Re: [PATCH 12/12] gdb: initial support for ROCm platform (AMDGPU) debugging

public inbox for gdb-patches@sourceware.org
 help / color / mirror / Atom feed

From: Eli Zaretskii <eliz@gnu.org>
To: Simon Marchi <simark@simark.ca>
Cc: simon.marchi@efficios.com, gdb-patches@sourceware.org,
	zoran.zaric@amd.com, laurent.morichetti@amd.com,
	Tony.Tye@amd.com, lancelot.six@amd.com, pedro@palves.net
Subject: Re: [PATCH 12/12] gdb: initial support for ROCm platform (AMDGPU) debugging
Date: Wed, 07 Dec 2022 15:29:35 +0200	[thread overview]
Message-ID: <83wn734a0w.fsf@gnu.org> (raw)
In-Reply-To: <e3bcf411-ce93-c391-2a09-5eb4876f5475@simark.ca> (message from Simon Marchi on Tue, 6 Dec 2022 21:17:25 -0500)
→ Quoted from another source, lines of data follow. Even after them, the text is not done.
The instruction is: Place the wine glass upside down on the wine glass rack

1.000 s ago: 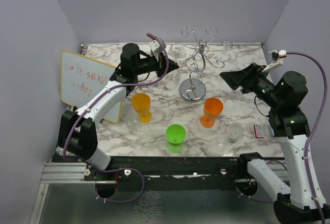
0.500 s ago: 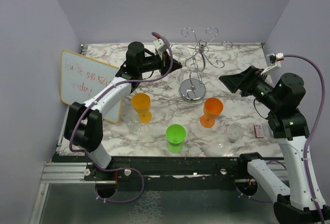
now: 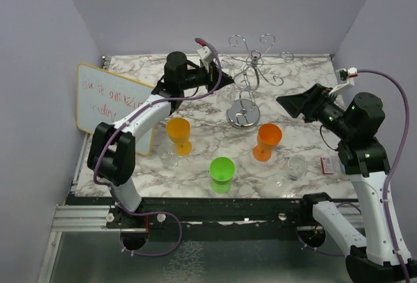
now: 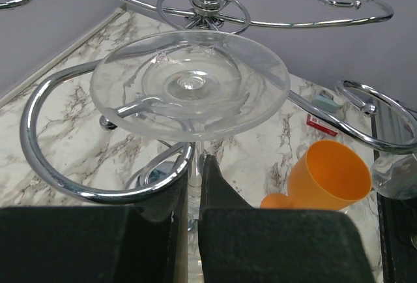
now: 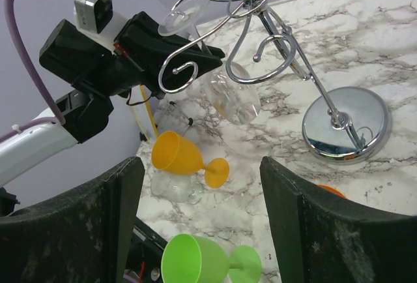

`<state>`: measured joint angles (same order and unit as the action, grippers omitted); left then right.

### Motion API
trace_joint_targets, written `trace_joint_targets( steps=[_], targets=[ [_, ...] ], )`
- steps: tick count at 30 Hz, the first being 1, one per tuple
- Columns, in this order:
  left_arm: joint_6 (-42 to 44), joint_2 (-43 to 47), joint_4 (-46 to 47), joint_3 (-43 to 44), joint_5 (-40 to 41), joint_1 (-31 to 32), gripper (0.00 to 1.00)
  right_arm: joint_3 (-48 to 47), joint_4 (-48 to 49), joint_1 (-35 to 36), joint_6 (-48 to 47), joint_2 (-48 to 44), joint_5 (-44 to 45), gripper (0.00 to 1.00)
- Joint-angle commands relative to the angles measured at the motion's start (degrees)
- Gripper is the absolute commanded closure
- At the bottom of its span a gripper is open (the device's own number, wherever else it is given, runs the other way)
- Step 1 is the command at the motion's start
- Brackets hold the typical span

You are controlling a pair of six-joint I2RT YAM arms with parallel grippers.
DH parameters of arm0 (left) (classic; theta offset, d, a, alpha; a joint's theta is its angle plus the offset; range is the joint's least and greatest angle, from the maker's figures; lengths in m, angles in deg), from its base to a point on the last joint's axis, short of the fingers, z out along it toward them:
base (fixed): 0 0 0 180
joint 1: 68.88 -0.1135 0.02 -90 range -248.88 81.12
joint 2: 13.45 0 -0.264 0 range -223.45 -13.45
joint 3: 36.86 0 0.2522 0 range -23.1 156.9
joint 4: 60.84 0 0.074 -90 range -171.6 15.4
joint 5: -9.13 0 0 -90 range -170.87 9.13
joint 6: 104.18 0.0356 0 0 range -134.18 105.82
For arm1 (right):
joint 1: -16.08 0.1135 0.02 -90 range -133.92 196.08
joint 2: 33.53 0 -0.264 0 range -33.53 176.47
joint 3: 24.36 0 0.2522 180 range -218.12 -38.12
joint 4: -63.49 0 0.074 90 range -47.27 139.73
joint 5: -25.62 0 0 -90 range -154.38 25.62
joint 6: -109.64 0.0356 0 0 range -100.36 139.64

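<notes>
From the left wrist, the wine glass (image 4: 190,84) shows only its foot and a sliver of stem; its bowl hides behind the left hand (image 4: 193,178). The wine glass rack (image 5: 345,125) runs off the right wrist view's top edge, and the whiteboard (image 3: 112,102) scrawl is unreadably small.

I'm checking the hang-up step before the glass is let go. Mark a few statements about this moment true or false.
1. The left gripper is shut on the stem of the wine glass, foot up. True.
2. The right gripper holds the green goblet. False: it is open and empty; the goblet stands on the table.
3. The wine glass rack lies tipped over. False: it stands upright on its round base.
4. Two orange goblets stand on the table. True.
</notes>
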<state>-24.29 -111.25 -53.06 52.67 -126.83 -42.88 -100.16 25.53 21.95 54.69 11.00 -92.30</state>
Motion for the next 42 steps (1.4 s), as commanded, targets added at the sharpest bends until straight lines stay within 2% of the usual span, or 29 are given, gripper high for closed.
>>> trace_joint_targets(
  steps=[1,11,16,30,37,42],
  targets=[
    [-2.4,-1.0,4.9,2.8,4.1,0.3,1.0,0.8,-1.2,-0.2,0.7,-0.9,0.2,0.23],
    [-4.2,0.9,7.2,1.6,15.2,0.8,1.0,1.4,-0.7,-0.2,1.5,-1.2,0.8,0.23],
    [-5.0,2.7,9.6,-1.7,19.5,0.9,1.0,0.5,-2.1,-0.2,0.4,-1.4,2.3,0.23],
    [-3.3,7.0,13.3,-7.9,22.5,0.9,1.0,0.4,-2.2,-0.2,0.5,-1.3,2.1,0.23],
    [-2.4,9.4,13.6,-10.6,27.1,0.8,1.0,0.3,-2.0,-0.2,0.8,-1.0,1.8,0.23],
    [-0.6,10.6,13.8,-11.8,23.5,0.8,1.0,0.1,-2.2,-0.2,1.4,-0.9,1.9,0.24]
  ],
)
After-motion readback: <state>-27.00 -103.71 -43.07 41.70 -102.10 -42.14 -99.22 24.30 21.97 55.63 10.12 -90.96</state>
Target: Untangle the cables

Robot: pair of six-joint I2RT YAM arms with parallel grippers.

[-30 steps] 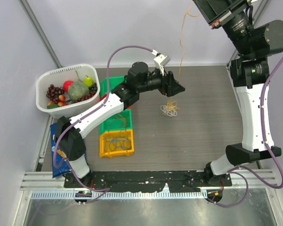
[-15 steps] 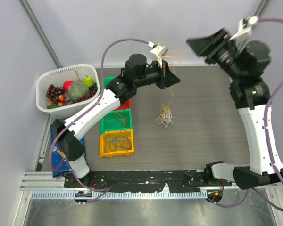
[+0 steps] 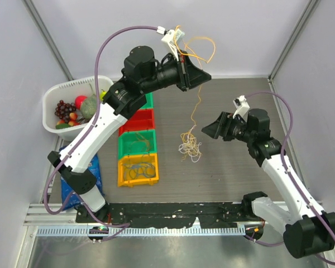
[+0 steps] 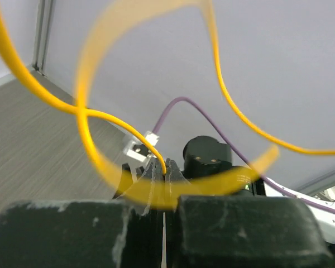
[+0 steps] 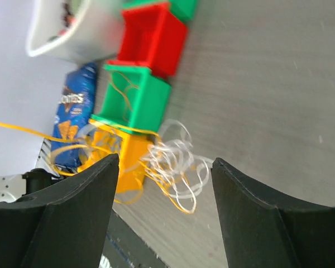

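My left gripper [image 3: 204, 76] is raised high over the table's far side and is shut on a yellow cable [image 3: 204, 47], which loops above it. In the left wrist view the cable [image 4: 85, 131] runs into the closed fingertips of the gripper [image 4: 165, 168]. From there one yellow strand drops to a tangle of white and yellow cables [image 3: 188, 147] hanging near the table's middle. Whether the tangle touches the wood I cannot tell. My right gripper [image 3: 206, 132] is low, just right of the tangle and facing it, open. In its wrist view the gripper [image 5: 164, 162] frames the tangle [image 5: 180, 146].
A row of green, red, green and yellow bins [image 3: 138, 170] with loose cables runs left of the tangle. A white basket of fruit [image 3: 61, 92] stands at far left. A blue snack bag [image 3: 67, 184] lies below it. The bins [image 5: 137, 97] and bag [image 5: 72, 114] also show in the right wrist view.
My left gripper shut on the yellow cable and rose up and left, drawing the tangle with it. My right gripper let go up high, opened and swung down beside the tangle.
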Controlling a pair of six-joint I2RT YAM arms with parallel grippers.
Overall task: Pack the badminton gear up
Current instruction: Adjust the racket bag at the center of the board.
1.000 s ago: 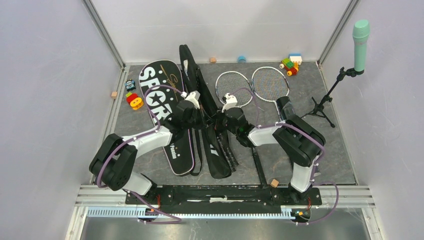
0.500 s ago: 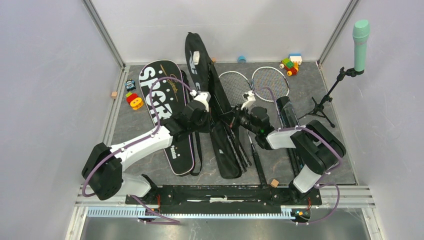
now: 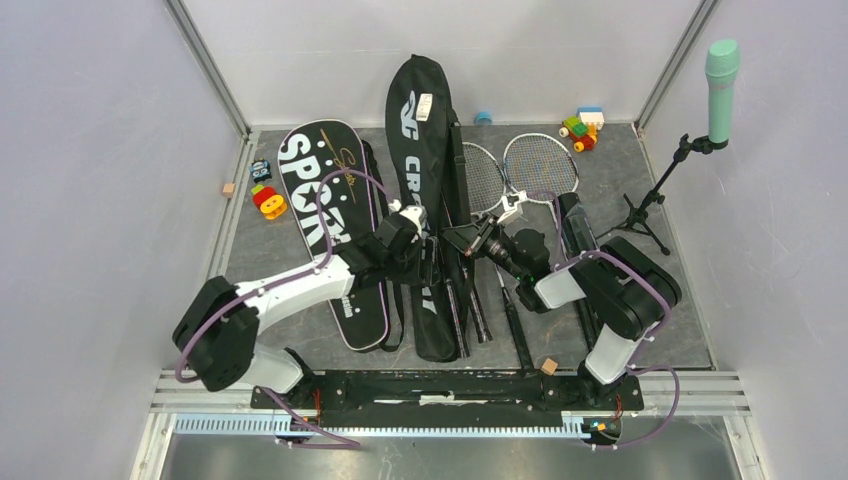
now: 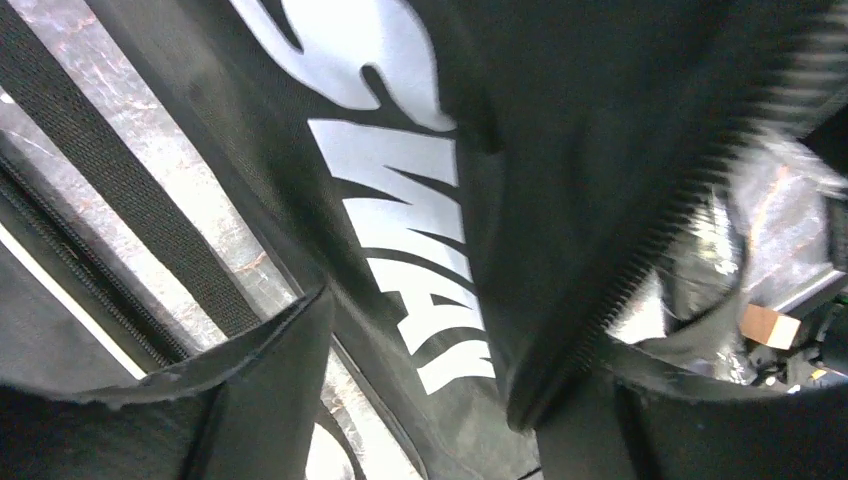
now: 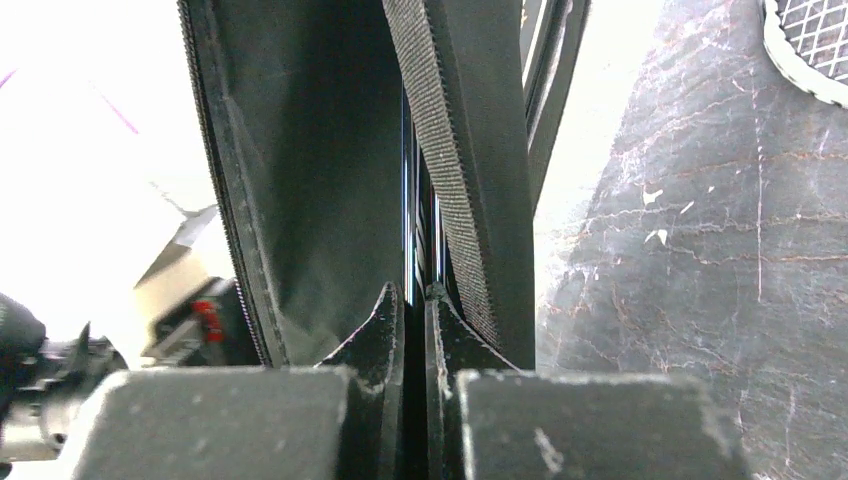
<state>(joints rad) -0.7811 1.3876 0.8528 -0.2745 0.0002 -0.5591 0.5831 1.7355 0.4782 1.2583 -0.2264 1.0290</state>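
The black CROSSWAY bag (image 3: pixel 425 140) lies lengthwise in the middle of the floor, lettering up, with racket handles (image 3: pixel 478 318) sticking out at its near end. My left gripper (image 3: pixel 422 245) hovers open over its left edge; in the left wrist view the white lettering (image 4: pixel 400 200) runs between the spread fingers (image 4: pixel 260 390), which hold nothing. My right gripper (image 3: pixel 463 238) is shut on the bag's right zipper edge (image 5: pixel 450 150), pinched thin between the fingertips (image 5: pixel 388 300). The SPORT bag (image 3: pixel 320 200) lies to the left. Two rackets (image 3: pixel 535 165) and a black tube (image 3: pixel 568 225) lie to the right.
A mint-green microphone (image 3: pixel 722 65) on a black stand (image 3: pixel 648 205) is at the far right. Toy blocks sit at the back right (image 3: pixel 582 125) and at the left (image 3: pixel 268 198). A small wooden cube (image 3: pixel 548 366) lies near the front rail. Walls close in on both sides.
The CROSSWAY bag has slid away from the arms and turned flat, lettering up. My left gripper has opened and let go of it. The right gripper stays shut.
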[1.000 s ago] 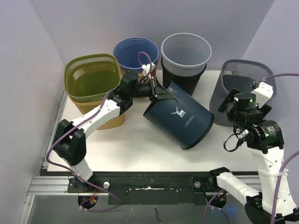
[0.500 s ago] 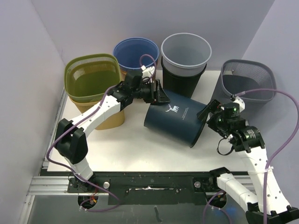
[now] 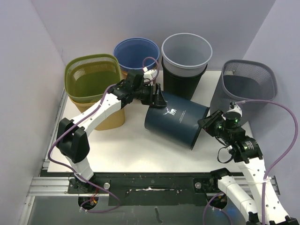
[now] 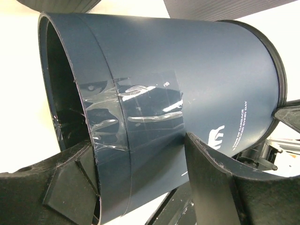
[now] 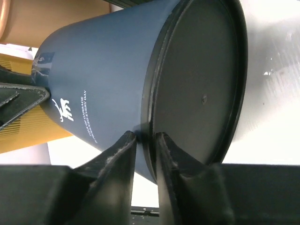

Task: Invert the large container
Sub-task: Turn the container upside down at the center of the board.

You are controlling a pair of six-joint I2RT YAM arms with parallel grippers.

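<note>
- The bin (image 3: 180,123) lies on its side on the worktop (image 3: 136,150), with its mouth toward the left arm and its base toward the right arm.
- The right hand (image 3: 205,123) pinches the base lip. Its fingers (image 5: 123,154) sit close together with the lip between them.
- The left hand (image 3: 158,98) is spread and straddles the mouth rim, one finger inside and one outside, neither pressing the wall.
- Recommended: raise the base up and over, pivoting on the mouth rim.
- Withdraw the left hand first so the rim can seat flat.
- Caution: the grip on the lip is thin and may slip as the load shifts.
</note>
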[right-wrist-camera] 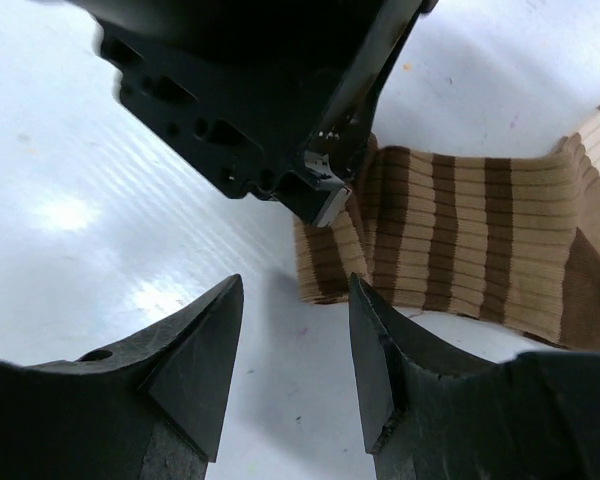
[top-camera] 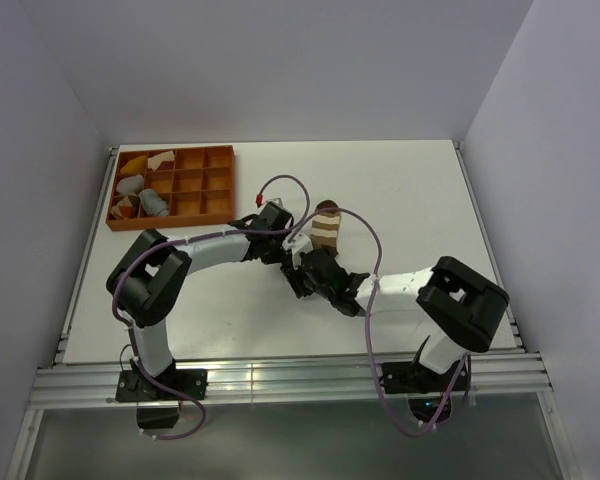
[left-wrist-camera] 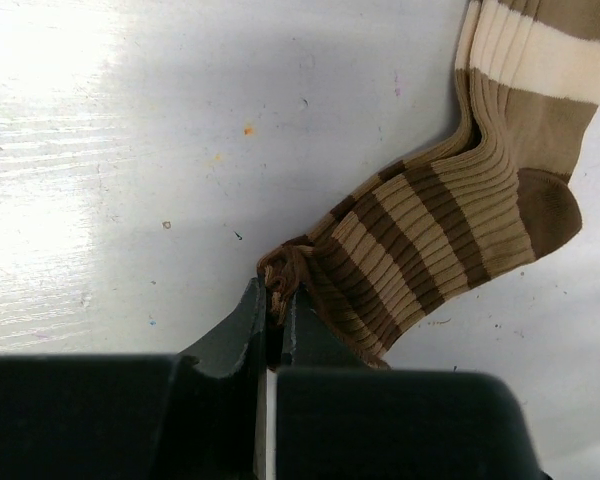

> Date: Tue, 6 Dec 2022 21:17:25 -0500
> Cc: gdb-patches@sourceware.org, zoran.zaric@amd.com,
>  laurent.morichetti@amd.com, Tony.Tye@amd.com, lancelot.six@amd.com,
>  pedro@palves.net
> From: Simon Marchi <simark@simark.ca>
> 
> >> +@node set scheduler-locking
> > 
> > This @node is without any @chapter/@section, and does not appear in any
> > @menu.  That doesn't look right; did you actually succeed in building the
> > manual with these changes?
> Yes, it builds.  It is used as a destination for a @pxref{set
> scheduler-locking} later in the patch, if I remove it doesn't build:
> 
>     gdb.texinfo:26469: @pxref reference to nonexistent node `set scheduler-locking'
> 
> But I see the problem, in the HTML it introduces a new page starting at
> that point, we don't want that.  Perhaps we should use @anchor instead?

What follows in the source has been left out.